◆ **TASK DETAILS**:
Each line below must be transcribed with no word changed.

◆ **DATA BLOCK**:
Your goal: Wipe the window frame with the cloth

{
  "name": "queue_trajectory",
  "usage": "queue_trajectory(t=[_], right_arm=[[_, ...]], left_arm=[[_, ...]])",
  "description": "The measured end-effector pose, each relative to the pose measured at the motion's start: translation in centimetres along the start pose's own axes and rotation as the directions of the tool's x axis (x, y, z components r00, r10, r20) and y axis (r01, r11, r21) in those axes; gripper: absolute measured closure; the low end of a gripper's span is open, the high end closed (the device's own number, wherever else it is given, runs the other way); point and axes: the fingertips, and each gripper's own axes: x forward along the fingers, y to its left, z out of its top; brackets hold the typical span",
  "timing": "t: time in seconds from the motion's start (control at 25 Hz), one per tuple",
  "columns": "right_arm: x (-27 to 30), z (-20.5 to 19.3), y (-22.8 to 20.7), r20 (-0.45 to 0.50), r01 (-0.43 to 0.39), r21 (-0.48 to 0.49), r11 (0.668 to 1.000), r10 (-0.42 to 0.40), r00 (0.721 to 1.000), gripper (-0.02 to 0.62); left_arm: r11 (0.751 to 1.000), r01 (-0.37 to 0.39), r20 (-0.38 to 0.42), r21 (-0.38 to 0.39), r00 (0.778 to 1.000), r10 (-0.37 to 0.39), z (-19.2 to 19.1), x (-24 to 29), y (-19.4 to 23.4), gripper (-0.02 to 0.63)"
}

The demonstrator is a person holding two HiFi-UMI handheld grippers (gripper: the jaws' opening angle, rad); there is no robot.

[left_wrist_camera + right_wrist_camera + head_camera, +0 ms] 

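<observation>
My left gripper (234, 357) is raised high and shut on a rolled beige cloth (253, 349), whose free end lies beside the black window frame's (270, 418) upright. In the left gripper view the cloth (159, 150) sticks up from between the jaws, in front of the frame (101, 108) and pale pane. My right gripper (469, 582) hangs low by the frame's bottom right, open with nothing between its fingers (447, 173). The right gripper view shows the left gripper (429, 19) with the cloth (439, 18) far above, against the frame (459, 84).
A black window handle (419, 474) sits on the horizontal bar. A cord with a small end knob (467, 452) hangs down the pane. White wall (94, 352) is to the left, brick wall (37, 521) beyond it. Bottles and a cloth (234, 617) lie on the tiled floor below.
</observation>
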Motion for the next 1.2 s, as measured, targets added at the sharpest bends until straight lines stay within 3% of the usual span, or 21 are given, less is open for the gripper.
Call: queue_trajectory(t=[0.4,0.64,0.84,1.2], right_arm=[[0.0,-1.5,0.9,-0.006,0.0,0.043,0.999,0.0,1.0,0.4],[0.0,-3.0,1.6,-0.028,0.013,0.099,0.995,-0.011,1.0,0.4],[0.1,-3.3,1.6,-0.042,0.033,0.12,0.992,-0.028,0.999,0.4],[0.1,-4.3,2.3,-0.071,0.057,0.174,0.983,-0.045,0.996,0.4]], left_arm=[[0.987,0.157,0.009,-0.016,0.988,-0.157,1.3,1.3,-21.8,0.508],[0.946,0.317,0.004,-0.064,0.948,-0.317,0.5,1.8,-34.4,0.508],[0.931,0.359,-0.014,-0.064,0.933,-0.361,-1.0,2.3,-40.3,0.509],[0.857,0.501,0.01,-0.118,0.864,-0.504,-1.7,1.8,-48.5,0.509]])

◆ **EXERCISE RESULT**:
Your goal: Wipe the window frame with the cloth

{
  "name": "queue_trajectory",
  "usage": "queue_trajectory(t=[_], right_arm=[[_, ...]], left_arm=[[_, ...]])",
  "description": "The measured end-effector pose, each relative to the pose measured at the motion's start: translation in centimetres along the start pose's own axes and rotation as the directions of the tool's x axis (x, y, z components r00, r10, r20) and y axis (r01, r11, r21) in those axes; gripper: absolute measured closure; the low end of a gripper's span is open, the high end closed (the device's own number, wherever else it is given, runs the other way); point and axes: the fingertips, and each gripper's own axes: x forward along the fingers, y to its left, z out of its top; brackets hold the typical span",
  "timing": "t: time in seconds from the motion's start (control at 25 Hz), one per tuple",
  "columns": "right_arm: x (-27 to 30), z (-20.5 to 19.3), y (-22.8 to 20.7), r20 (-0.45 to 0.50), r01 (-0.43 to 0.39), r21 (-0.48 to 0.49), r11 (0.668 to 1.000), r10 (-0.42 to 0.40), r00 (0.721 to 1.000), gripper (-0.02 to 0.62); left_arm: r11 (0.751 to 1.000), r01 (-0.37 to 0.39), r20 (-0.38 to 0.42), r21 (-0.38 to 0.39), r00 (0.778 to 1.000), r10 (-0.37 to 0.39), z (-19.2 to 19.1), x (-24 to 29), y (-19.4 to 23.4), gripper (-0.02 to 0.63)"
}

The demonstrator is a person holding two HiFi-UMI handheld grippers (gripper: the jaws' opening angle, rad); there is no robot.

[left_wrist_camera + right_wrist_camera + head_camera, +0 ms] 

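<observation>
My left gripper (234, 357) is raised high and shut on a rolled beige cloth (253, 349), whose free end lies beside the black window frame's (270, 418) upright. In the left gripper view the cloth (159, 150) sticks up from between the jaws, in front of the frame (101, 108) and pale pane. My right gripper (469, 582) hangs low by the frame's bottom right, open with nothing between its fingers (447, 173). The right gripper view shows the left gripper (429, 19) with the cloth (439, 18) far above, against the frame (459, 84).
A black window handle (419, 474) sits on the horizontal bar. A cord with a small end knob (467, 452) hangs down the pane. White wall (94, 352) is to the left, brick wall (37, 521) beyond it. Bottles and a cloth (234, 617) lie on the tiled floor below.
</observation>
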Motion for the next 1.2 s, as measured, targets added at the sharpest bends until straight lines stay within 3% of the usual span, or 21 are given, less is open for the gripper.
Call: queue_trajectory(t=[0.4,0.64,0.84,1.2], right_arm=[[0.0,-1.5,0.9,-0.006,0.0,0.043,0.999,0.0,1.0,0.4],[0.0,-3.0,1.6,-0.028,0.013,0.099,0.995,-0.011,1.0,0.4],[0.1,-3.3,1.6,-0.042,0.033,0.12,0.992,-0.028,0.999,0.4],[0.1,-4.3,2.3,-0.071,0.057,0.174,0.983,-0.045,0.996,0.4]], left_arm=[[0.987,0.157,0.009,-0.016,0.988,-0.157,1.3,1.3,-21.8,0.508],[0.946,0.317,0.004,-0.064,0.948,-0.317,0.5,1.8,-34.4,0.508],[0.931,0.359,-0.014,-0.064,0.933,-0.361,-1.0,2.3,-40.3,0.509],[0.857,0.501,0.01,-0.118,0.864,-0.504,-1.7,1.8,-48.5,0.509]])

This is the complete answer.